TASK TO COMPLETE:
Each record needs to be retyped exactly, though its pictures should not appear.

-=-=-=-=-

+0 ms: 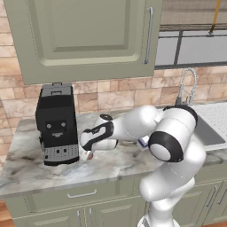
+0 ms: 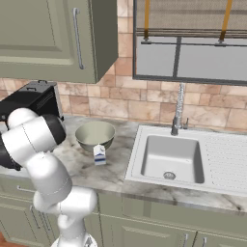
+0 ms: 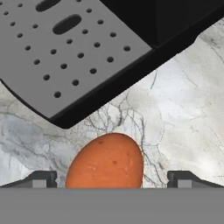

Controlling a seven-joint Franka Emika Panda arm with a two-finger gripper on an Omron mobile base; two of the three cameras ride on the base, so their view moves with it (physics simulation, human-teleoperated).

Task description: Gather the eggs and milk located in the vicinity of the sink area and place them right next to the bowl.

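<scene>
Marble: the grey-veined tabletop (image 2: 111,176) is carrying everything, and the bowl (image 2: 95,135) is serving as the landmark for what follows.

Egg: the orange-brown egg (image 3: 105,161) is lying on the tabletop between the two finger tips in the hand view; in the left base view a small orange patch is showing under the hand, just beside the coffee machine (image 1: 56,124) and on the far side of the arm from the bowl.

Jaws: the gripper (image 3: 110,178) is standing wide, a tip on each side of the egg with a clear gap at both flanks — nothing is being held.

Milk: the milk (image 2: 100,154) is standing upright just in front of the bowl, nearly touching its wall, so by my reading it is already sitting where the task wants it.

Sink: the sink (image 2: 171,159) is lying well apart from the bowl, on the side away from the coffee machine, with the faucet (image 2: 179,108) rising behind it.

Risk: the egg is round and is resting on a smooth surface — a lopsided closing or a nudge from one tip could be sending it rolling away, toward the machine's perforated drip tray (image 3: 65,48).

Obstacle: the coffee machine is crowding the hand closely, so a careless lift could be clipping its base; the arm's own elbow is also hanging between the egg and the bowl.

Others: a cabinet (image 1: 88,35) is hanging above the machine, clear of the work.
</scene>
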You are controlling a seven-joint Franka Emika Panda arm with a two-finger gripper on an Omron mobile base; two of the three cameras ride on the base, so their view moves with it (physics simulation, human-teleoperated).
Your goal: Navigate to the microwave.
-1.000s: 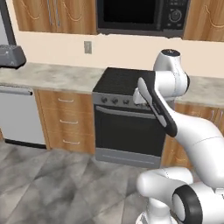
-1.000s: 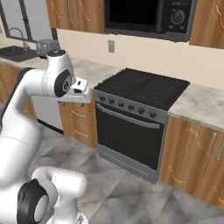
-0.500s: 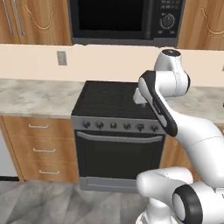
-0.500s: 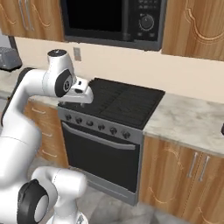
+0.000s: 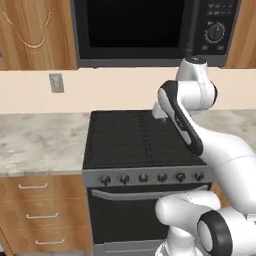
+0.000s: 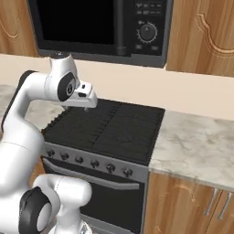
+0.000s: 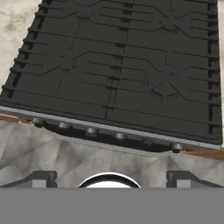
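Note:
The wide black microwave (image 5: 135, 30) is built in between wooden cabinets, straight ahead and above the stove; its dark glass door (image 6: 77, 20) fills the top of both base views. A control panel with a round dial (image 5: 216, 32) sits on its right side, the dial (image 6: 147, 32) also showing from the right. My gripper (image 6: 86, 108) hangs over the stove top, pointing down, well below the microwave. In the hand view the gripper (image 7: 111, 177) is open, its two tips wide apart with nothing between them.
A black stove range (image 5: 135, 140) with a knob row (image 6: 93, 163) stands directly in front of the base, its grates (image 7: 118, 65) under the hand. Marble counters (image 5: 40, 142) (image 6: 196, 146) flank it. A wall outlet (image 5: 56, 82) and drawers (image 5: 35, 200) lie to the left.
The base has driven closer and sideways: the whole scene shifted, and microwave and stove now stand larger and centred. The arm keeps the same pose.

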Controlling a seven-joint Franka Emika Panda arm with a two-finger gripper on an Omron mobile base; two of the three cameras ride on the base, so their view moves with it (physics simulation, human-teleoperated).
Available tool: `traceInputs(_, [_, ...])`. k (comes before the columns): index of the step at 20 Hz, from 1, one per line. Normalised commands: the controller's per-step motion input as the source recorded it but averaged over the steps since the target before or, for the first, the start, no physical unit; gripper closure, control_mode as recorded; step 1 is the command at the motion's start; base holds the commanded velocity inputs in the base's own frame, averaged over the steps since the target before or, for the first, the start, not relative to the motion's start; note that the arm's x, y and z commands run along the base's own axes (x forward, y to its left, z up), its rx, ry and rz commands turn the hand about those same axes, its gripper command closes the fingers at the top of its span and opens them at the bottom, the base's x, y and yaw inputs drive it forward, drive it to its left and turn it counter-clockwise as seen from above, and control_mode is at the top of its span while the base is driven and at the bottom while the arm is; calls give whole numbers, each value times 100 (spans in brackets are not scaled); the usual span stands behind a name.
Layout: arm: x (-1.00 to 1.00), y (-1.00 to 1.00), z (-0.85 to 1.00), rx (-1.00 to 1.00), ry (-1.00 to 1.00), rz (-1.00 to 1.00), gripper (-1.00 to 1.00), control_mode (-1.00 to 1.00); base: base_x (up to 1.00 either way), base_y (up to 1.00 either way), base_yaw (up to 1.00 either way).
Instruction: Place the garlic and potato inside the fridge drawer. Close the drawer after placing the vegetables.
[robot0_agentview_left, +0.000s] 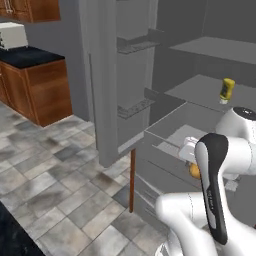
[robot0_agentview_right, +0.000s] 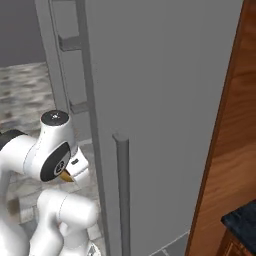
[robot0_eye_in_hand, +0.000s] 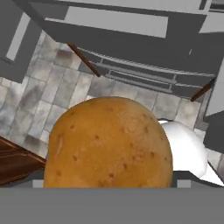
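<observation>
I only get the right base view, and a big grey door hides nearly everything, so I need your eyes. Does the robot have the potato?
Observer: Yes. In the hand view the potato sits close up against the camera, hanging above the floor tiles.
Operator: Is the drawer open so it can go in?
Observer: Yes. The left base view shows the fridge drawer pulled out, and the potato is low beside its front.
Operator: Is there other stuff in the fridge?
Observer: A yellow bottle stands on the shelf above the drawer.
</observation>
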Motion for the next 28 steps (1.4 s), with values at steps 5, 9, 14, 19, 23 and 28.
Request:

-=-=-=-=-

THE ANSWER:
+0 ms: 
+0 ms: 
+0 ms: 

Controlling a seven-joint Franka Emika Panda arm with a two-finger gripper on an Omron mobile base; two of the three cameras ride on the base, so their view moves with it (physics simulation, human-teleoperated).

Task description: Gather the eggs and milk located in the vicinity of the sink area and place them right next to the bowl.

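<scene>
Marble: the grey-veined tabletop (image 2: 111,176) is carrying everything, and the bowl (image 2: 95,135) is serving as the landmark for what follows.

Egg: the orange-brown egg (image 3: 105,161) is lying on the tabletop between the two finger tips in the hand view; in the left base view a small orange patch is showing under the hand, just beside the coffee machine (image 1: 56,124) and on the far side of the arm from the bowl.

Jaws: the gripper (image 3: 110,178) is standing wide, a tip on each side of the egg with a clear gap at both flanks — nothing is being held.

Milk: the milk (image 2: 100,154) is standing upright just in front of the bowl, nearly touching its wall, so by my reading it is already sitting where the task wants it.

Sink: the sink (image 2: 171,159) is lying well apart from the bowl, on the side away from the coffee machine, with the faucet (image 2: 179,108) rising behind it.

Risk: the egg is round and is resting on a smooth surface — a lopsided closing or a nudge from one tip could be sending it rolling away, toward the machine's perforated drip tray (image 3: 65,48).

Obstacle: the coffee machine is crowding the hand closely, so a careless lift could be clipping its base; the arm's own elbow is also hanging between the egg and the bowl.

Others: a cabinet (image 1: 88,35) is hanging above the machine, clear of the work.
</scene>
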You are controlling a seven-joint Franka Emika Panda arm with a two-finger gripper on an Omron mobile base; two of the three cameras ride on the base, so their view moves with it (physics simulation, human-teleoperated).
Your goal: Navigate to the microwave.
-1.000s: 
-1.000s: 
-0.500s: 
-0.500s: 
+0.000s: 
+0.000s: 
+0.000s: 
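Note:
The wide black microwave (image 5: 135, 30) is built in between wooden cabinets, straight ahead and above the stove; its dark glass door (image 6: 77, 20) fills the top of both base views. A control panel with a round dial (image 5: 216, 32) sits on its right side, the dial (image 6: 147, 32) also showing from the right. My gripper (image 6: 86, 108) hangs over the stove top, pointing down, well below the microwave. In the hand view the gripper (image 7: 111, 177) is open, its two tips wide apart with nothing between them.
A black stove range (image 5: 135, 140) with a knob row (image 6: 93, 163) stands directly in front of the base, its grates (image 7: 118, 65) under the hand. Marble counters (image 5: 40, 142) (image 6: 196, 146) flank it. A wall outlet (image 5: 56, 82) and drawers (image 5: 35, 200) lie to the left.
The base has driven closer and sideways: the whole scene shifted, and microwave and stove now stand larger and centred. The arm keeps the same pose.
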
Controlling a seven-joint Franka Emika Panda arm with a two-finger gripper on an Omron mobile base; two of the three cameras ride on the base, so their view moves with it (physics simulation, human-teleoperated).
Available tool: `traceInputs(_, [_, ...])`. k (comes before the columns): index of the step at 20 Hz, from 1, one per line. Normalised commands: the controller's per-step motion input as the source recorded it but averaged over the steps since the target before or, for the first, the start, no physical unit; gripper closure, control_mode as recorded; step 1 is the command at the motion's start; base holds the commanded velocity inputs in the base's own frame, averaged over the steps since the target before or, for the first, the start, not relative to the motion's start; note that the arm's x, y and z commands run along the base's own axes (x forward, y to its left, z up), its rx, ry and rz commands turn the hand about those same axes, its gripper command closes the fingers at the top of its span and opens them at the bottom, the base's x, y and yaw inputs drive it forward, drive it to its left and turn it counter-clockwise as seen from above, and control_mode is at the top of its span while the base is driven and at the bottom while the arm is; calls give whole numbers, each value times 100 (spans in brackets are not scaled); the usual span stands behind a name.
Layout: arm: x (-1.00 to 1.00), y (-1.00 to 1.00), z (-0.85 to 1.00), rx (-1.00 to 1.00), ry (-1.00 to 1.00), rz (-1.00 to 1.00), gripper (-1.00 to 1.00), control_mode (-1.00 to 1.00); base: base_x (up to 1.00 either way), base_y (up to 1.00 either way), base_yaw (up to 1.00 either way).
Instruction: Place the garlic and potato inside the fridge drawer. Close the drawer after placing the vegetables.
[robot0_agentview_left, +0.000s] 
[robot0_agentview_right, +0.000s] 
[robot0_eye_in_hand, +0.000s] 
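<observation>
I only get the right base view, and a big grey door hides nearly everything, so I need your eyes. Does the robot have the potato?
Observer: Yes. In the hand view the potato sits close up against the camera, hanging above the floor tiles.
Operator: Is the drawer open so it can go in?
Observer: Yes. The left base view shows the fridge drawer pulled out, and the potato is low beside its front.
Operator: Is there other stuff in the fridge?
Observer: A yellow bottle stands on the shelf above the drawer.
</observation>
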Motion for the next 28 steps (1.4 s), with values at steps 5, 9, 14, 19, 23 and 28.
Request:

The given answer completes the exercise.